Given data.
-----
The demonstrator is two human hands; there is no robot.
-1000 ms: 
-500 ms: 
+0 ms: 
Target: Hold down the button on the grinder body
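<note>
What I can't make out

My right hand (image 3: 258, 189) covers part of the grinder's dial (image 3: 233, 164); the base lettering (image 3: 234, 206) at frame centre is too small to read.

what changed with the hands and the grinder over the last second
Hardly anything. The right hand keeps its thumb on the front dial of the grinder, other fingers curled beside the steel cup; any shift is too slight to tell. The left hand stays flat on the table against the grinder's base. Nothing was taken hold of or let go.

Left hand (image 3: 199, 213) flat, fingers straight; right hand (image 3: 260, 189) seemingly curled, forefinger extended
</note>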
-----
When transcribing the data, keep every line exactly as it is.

Output of the exercise.
The demonstrator is two human hands; there is no robot.
-1000 ms: 
-500 ms: 
+0 ms: 
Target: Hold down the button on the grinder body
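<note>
What I can't make out

My right hand (image 3: 258, 189) covers part of the grinder's dial (image 3: 233, 164); the base lettering (image 3: 234, 206) at frame centre is too small to read.

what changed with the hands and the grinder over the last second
Hardly anything. The right hand keeps its thumb on the front dial of the grinder, other fingers curled beside the steel cup; any shift is too slight to tell. The left hand stays flat on the table against the grinder's base. Nothing was taken hold of or let go.

Left hand (image 3: 199, 213) flat, fingers straight; right hand (image 3: 260, 189) seemingly curled, forefinger extended
</note>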

This concludes the response.